[Work to complete] Your task is to restate the listing word for word without the pictures.
━━ Data below ━━
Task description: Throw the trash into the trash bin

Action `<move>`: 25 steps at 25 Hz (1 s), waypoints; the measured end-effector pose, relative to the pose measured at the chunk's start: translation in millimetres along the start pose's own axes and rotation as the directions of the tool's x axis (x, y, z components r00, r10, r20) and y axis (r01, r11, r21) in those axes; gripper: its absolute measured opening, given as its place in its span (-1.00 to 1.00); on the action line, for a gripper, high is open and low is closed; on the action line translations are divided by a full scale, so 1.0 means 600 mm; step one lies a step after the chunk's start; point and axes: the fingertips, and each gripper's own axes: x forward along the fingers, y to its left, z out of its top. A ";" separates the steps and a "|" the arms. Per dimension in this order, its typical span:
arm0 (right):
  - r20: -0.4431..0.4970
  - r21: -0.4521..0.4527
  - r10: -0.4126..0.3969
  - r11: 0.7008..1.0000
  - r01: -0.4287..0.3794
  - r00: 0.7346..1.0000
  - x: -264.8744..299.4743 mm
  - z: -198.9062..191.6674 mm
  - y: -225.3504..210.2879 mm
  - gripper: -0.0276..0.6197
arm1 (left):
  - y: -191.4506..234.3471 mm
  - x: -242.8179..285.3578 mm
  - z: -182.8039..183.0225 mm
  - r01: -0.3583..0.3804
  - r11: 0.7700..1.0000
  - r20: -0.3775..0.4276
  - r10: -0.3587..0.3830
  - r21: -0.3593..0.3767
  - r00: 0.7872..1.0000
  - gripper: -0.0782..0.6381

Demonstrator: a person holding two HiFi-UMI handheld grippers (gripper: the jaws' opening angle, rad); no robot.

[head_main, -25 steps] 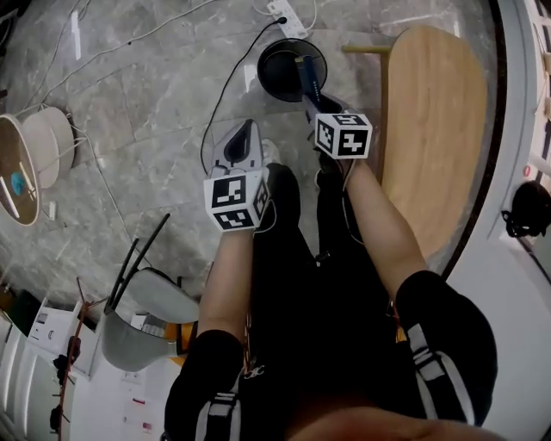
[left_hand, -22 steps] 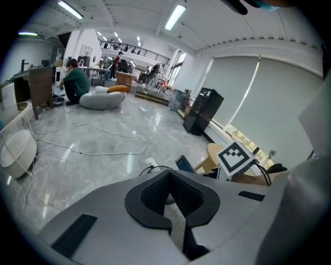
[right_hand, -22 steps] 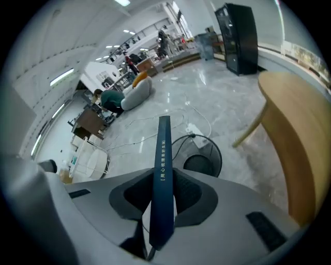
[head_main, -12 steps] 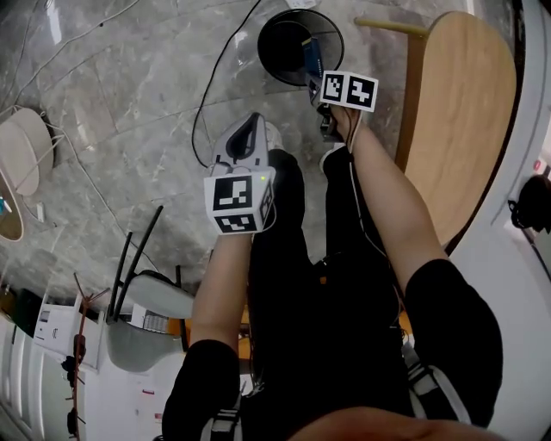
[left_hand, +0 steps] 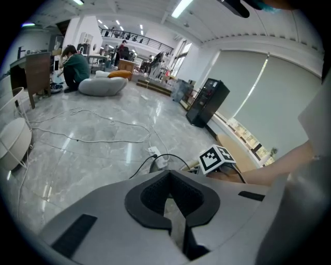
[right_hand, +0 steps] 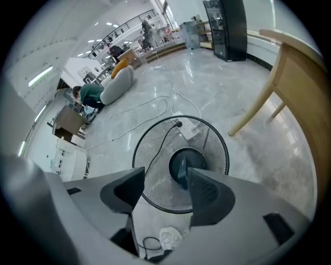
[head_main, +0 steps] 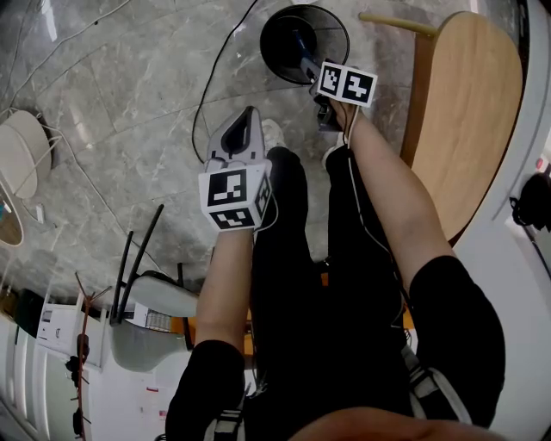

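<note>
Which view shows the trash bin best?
The right gripper view: it looks down into the trash bin, rim nearly whole. The head view shows it small at the top, partly covered. The left gripper view misses it.

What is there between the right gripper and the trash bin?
Right gripper view: the right gripper's fingers are opening, nothing pressed between them; only a dark blue item shows beyond them, against the trash bin's bottom.

This is a big open-plan work hall, half office, half lab. It has a polished grey marble floor strewn with loose cables and a power strip, ceiling strip lights, a railed mezzanine, a beanbag, a tall black cabinet and a pale wooden desk.
</note>
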 end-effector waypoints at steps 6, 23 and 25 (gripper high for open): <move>0.113 -0.160 -0.013 0.987 0.031 0.994 -0.040 0.029 0.025 -0.37 | -0.011 0.010 -0.001 0.018 1.000 -0.008 -0.017 0.022 1.000 -0.75; 0.429 -0.347 0.185 0.937 -0.028 0.884 -0.387 0.112 0.148 -0.88 | -0.145 -0.055 0.111 0.073 0.994 0.086 -0.080 0.076 0.993 -0.75; 0.461 -0.344 0.197 0.939 -0.031 0.865 -0.453 0.128 0.163 -0.88 | -0.174 -0.086 0.139 0.082 0.993 0.106 -0.090 0.080 0.990 -0.75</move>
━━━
[Answer]
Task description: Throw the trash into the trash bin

Action `<move>`: 25 steps at 25 Hz (1 s), waypoints; the measured end-effector pose, relative to the pose measured at the chunk's start: translation in millimetres along the start pose's own axes and rotation as the directions of the tool's x axis (x, y, z components r00, r10, r20) and y axis (r01, r11, r21) in those axes; gripper: its absolute measured opening, given as its place in its span (-1.00 to 1.00); on the action line, for a gripper, high is open and low is closed; on the action line translations are divided by a full scale, so 1.0 means 600 mm; step one lies a step after the chunk's start; point and axes: the fingertips, and each gripper's own axes: x forward along the fingers, y to its left, z out of its top. A ";" separates the steps and a "|" the arms. Per dimension in this order, its typical span:
arm0 (right):
  - r20: -0.4431..0.4970
  - r21: -0.4521..0.4527
  - r10: -0.4126..0.3969
  - r11: 0.7008..1.0000
  - r01: -0.4287..0.3794
  - r00: 0.7346..1.0000
  - x: -264.8744..299.4743 mm
  - z: -198.9062..191.6674 mm
  - y: -225.3504..210.2879 mm
  - gripper: -0.0276..0.6197
arm1 (left):
  - y: -191.4506..234.3471 mm
  - x: -242.8179..285.3578 mm
  - z: -182.8039..183.0225 mm
  - r01: -0.3583..0.3804
  - r11: 0.7700..1.0000
  - r20: -0.3775..0.4276
  - r10: -0.3587..0.3830
  - r21: -0.3593..0.3767
  - r00: 0.7872..1.0000
  - gripper: -0.0782..0.6381

Demonstrator: a person holding two HiFi-UMI handheld grippers (gripper: the jaws' opening angle, rad); no robot.

[head_main, -25 steps] 
[left_hand, -22 steps] 
[right_hand, -22 steps] 
[head_main, -12 steps] 
[left_hand, +0 steps] 
[right_hand, +0 steps] 
[head_main, +0 steps] 

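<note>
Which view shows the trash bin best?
The right gripper view: it looks down into the trash bin, rim nearly whole. The head view shows it small at the top, partly covered. The left gripper view misses it.

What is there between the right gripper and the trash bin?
Right gripper view: the right gripper's fingers are opening, nothing pressed between them; only a dark blue item shows beyond them, against the trash bin's bottom.

This is a big open-plan work hall, half office, half lab. It has a polished grey marble floor strewn with loose cables and a power strip, ceiling strip lights, a railed mezzanine, a beanbag, a tall black cabinet and a pale wooden desk.
</note>
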 end-effector waypoints at steps 6, 23 and 25 (gripper high for open): <move>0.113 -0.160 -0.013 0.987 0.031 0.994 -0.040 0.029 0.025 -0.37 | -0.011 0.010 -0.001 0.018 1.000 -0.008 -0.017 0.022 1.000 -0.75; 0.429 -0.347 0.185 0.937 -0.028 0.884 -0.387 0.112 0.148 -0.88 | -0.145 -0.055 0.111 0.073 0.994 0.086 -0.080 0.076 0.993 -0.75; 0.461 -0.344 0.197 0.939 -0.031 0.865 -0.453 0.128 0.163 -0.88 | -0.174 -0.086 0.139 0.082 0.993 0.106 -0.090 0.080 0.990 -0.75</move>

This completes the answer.